Problem statement: Below are some records. Count the lines with "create" in them and give nothing but the total.

Extracted material section start

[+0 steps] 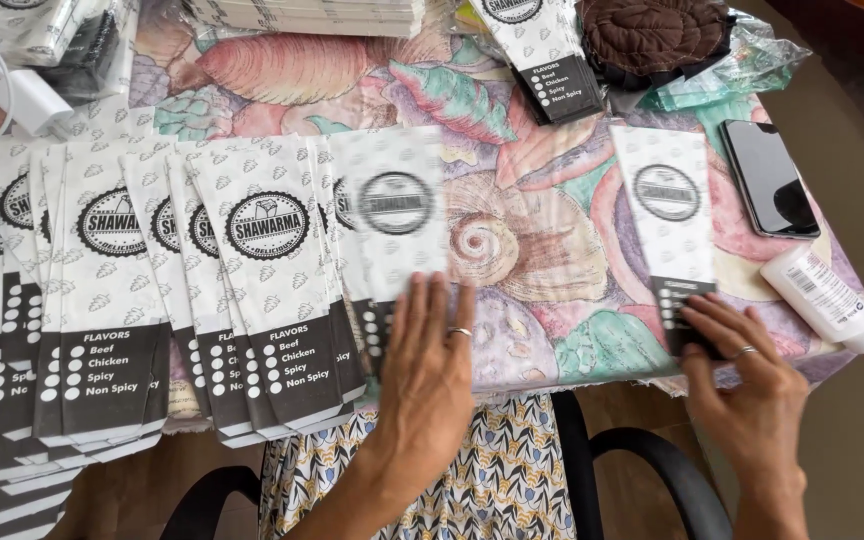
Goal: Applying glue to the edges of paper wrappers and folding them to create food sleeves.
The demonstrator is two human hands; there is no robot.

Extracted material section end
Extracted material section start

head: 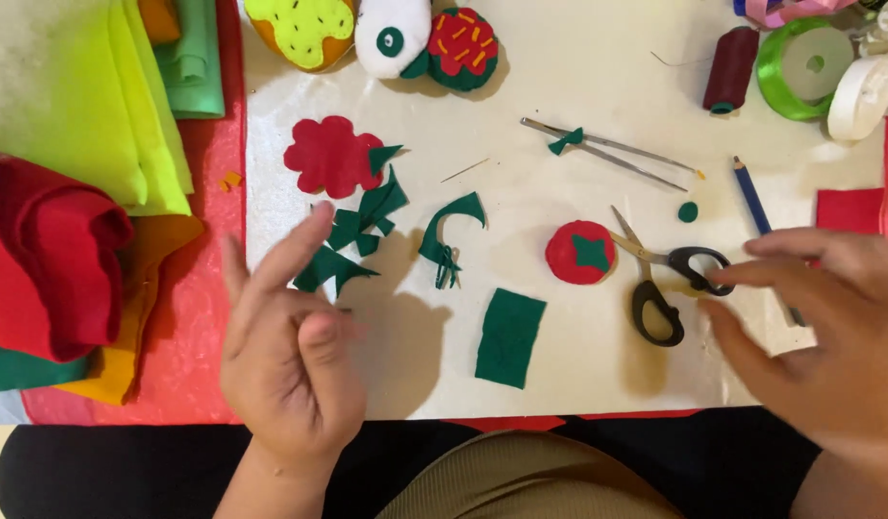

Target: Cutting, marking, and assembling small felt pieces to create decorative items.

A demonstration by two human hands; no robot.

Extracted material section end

Task response: 2